Design YouTube / Video Streaming
Design YouTube. Video upload, transcoding, storage at petabyte scale, global delivery via CDN, recommendation, and the surprisingly hard problem of view counting at scale.
The problem
Users upload videos. The system transcodes them into multiple resolutions and bitrates. Users worldwide stream them with low buffering. Comments, likes, view counts, recommendations.
Scale
500 hours of video uploaded per minute. 1 billion hours watched per day. Petabytes of storage. The dominant cost is bandwidth and storage, not compute.
Upload pipeline
Browser uploads via resumable chunked upload (so a dropped connection does not lose the whole file). Raw video lands in object storage (S3 or equivalent). A message goes onto a queue saying "video X needs processing".

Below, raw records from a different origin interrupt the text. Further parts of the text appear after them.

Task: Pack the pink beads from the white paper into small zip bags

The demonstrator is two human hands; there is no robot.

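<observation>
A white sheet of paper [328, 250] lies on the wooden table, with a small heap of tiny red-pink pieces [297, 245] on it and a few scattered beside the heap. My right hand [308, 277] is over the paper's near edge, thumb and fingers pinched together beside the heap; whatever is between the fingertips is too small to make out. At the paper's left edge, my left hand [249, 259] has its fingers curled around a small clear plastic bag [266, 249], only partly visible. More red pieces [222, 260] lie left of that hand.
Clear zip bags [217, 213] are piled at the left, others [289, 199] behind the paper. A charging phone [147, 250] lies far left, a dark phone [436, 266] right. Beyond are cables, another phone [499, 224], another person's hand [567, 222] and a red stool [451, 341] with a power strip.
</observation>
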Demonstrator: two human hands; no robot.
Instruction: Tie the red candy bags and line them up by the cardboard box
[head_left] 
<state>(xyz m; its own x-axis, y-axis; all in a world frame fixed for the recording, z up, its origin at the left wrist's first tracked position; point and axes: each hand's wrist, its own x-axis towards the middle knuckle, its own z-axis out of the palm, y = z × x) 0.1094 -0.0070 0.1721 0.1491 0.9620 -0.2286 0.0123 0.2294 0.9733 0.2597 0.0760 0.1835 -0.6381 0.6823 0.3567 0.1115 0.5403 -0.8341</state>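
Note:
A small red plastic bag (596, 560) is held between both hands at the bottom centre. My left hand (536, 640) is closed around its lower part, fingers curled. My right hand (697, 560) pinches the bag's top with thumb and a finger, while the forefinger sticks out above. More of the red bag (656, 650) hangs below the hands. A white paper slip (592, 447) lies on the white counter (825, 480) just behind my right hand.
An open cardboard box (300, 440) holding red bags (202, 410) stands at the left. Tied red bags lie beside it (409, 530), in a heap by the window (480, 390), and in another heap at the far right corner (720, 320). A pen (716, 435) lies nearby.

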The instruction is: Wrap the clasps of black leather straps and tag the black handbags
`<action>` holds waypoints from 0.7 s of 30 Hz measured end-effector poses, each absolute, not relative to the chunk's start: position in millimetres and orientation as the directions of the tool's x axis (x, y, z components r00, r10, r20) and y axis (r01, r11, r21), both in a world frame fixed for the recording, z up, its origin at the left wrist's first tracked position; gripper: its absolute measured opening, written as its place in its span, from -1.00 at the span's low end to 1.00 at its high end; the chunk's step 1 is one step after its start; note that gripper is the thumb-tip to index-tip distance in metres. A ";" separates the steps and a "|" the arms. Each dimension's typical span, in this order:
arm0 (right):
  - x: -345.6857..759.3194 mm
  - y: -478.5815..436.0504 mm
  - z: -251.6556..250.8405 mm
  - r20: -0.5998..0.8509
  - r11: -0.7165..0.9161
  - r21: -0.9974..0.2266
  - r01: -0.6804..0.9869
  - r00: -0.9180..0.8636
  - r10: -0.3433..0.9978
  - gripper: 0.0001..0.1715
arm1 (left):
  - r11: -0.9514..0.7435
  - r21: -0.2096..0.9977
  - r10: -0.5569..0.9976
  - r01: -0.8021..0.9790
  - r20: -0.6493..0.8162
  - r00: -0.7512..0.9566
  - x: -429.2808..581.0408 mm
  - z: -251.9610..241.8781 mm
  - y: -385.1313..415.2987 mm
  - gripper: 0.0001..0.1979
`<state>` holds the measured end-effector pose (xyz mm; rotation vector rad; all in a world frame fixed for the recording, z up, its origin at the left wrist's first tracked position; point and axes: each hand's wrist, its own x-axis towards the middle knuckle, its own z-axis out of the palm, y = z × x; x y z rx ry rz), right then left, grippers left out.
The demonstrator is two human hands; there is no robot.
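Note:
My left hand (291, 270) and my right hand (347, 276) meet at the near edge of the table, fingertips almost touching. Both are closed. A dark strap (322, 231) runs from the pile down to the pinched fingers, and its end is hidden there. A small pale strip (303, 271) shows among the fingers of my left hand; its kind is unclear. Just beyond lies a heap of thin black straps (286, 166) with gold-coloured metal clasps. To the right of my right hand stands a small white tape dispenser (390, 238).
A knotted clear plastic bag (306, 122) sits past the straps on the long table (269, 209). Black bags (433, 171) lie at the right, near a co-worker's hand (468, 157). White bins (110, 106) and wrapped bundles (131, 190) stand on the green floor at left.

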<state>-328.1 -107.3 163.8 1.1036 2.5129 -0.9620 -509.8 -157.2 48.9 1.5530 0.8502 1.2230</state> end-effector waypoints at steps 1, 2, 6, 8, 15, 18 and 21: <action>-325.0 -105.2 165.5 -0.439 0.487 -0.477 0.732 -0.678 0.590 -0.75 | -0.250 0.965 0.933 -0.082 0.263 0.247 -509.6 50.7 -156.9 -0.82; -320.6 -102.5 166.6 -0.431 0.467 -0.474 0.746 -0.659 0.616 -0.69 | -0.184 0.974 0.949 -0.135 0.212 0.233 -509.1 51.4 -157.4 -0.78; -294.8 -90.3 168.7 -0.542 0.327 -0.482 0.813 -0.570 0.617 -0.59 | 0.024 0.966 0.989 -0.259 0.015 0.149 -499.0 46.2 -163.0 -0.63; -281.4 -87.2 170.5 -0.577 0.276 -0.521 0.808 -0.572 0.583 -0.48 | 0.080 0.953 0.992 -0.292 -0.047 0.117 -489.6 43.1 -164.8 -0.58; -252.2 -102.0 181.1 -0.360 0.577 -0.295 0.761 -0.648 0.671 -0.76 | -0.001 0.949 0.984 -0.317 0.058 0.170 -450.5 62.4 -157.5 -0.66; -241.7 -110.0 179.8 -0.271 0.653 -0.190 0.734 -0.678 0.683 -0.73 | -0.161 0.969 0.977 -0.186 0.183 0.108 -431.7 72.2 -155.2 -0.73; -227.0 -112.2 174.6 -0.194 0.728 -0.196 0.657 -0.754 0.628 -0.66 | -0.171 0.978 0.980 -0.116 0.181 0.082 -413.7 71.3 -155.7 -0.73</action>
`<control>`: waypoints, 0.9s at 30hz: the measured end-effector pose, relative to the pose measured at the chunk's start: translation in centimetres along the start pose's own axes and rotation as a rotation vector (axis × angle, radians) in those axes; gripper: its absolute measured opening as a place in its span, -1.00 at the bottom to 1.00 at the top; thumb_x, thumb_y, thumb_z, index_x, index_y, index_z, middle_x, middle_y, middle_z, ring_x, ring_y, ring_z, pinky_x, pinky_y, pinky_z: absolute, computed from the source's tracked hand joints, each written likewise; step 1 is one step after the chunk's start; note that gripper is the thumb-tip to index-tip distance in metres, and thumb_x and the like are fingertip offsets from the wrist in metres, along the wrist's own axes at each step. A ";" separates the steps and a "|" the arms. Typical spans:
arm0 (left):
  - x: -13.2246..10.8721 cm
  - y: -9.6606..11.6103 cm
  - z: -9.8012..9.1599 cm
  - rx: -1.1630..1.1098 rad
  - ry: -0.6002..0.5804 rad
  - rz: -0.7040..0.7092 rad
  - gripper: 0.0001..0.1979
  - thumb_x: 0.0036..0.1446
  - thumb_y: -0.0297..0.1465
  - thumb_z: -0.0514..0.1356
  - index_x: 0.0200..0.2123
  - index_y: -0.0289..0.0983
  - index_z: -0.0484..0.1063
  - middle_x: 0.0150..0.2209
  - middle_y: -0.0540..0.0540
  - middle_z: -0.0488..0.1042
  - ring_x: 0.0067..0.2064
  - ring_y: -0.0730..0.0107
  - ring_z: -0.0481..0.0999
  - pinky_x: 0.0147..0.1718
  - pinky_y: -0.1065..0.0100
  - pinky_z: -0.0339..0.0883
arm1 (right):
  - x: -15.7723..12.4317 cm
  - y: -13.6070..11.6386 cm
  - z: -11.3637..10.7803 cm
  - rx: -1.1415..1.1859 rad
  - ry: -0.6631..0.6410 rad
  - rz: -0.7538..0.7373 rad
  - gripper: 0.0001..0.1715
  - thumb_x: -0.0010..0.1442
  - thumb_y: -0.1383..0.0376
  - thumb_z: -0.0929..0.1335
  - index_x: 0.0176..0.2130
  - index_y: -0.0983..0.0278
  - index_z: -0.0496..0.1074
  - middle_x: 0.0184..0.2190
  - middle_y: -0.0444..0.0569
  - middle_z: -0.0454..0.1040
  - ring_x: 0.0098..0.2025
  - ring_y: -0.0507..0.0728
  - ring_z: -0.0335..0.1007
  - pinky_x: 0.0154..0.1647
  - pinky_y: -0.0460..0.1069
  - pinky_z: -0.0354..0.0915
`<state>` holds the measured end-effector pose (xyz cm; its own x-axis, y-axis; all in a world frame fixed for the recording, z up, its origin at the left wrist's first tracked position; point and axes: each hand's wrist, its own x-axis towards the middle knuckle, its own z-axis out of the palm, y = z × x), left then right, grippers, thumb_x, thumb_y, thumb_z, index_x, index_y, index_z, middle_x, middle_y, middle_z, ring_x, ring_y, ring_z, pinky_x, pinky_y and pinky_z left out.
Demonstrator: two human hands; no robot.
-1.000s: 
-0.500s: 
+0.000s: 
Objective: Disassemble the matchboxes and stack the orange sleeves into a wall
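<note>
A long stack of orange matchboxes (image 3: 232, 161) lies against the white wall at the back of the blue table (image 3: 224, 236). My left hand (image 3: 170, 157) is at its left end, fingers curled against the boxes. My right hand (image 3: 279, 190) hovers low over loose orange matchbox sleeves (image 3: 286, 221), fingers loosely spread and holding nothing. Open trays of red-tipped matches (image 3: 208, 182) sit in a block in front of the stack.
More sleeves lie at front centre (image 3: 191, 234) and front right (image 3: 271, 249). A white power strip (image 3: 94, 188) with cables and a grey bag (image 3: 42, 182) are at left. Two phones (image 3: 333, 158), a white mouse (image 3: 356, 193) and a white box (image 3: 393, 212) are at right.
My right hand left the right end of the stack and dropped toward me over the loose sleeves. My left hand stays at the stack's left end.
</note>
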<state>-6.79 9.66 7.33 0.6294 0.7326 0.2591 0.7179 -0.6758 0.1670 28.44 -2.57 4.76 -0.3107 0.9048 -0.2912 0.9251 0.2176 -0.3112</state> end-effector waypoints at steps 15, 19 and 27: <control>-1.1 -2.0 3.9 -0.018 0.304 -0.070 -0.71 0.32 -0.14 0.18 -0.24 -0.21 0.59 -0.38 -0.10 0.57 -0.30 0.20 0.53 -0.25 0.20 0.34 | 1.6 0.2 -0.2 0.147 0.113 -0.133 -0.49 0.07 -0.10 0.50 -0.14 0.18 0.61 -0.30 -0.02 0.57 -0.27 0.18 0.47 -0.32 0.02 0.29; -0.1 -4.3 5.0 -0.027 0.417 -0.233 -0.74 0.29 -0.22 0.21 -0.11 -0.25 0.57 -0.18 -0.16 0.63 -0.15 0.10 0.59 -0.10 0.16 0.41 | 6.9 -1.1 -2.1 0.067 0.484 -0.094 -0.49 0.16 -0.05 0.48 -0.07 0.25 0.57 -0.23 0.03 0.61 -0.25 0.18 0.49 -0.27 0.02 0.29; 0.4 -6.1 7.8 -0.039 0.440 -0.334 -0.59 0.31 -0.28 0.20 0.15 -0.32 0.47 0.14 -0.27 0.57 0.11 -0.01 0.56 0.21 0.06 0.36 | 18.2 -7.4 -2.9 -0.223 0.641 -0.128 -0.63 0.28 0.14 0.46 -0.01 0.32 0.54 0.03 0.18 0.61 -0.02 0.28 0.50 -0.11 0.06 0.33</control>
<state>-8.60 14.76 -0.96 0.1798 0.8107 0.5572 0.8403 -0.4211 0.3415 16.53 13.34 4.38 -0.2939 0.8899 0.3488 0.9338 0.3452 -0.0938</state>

A transcoding fleet picks up jobs. For each video, it produces multiple renditions: 144p, 240p, 360p, 480p, 720p, 1080p, sometimes 4K. Each rendition is split into 2-10 second chunks for adaptive streaming (HLS or DASH). Per-rendition manifest plus a master manifest gets generated.
Streaming protocol
HLS (HTTP Live Streaming) or MPEG-DASH. The video is split into chunks (each maybe 6 seconds). The client downloads a manifest listing all chunks at all qualities. As the player plays, it monitors bandwidth and switches between qualities chunk by chunk. This is "adaptive bitrate streaming" and is why YouTube smoothly degrades quality on slow connections.
CDN delivery
You can not serve global users from a single datacenter. Encoded chunks are pushed to a CDN (Cloudflare, Akamai, Google's own). Edge nodes cache popular videos near users. A user in Tokyo hitting a popular video gets it from a Tokyo edge, not from Virginia. This is the difference between 200 ms first frame and 2 seconds first frame.
Metadata storage
Video metadata (title, description, uploader, tags, etc.) goes in a relational or document store. Comments are huge volume — stored separately, sharded by video_id. Likes and views are counters with their own scaling problem.
The view count problem
A popular video gets 100K views per second. If every view did UPDATE videos SET views = views + 1 on a single row, you would have a hot row that would melt the database. Solutions: write events to Kafka instead of incrementing in-line, then have a batch job aggregate counts every few seconds and update the metadata. Or use approximate counters (HyperLogLog). Or per-shard counters that get summed when displayed.
Recommendations
Out of scope here, but worth mentioning. A separate ML pipeline ingests watch history, click events, dwell time. Trains models offline. Serves recommendations from an online service. The recommendation feed is heavily personalized and pre-computed for active users.
Other interesting bits
- Live streaming: Different beast. Uses RTMP for ingest, ultra-low-latency HLS or LL-DASH for playback. End-to-end latency around 5 seconds is the typical target.
- Copyright (Content ID): Fingerprint every uploaded video, match against rights-holder registry, take action. Massive audio/video matching pipeline.
- Storage tiering: Hot videos on fast SSD, long tail on cheaper cold storage. Tiered automatically based on access patterns.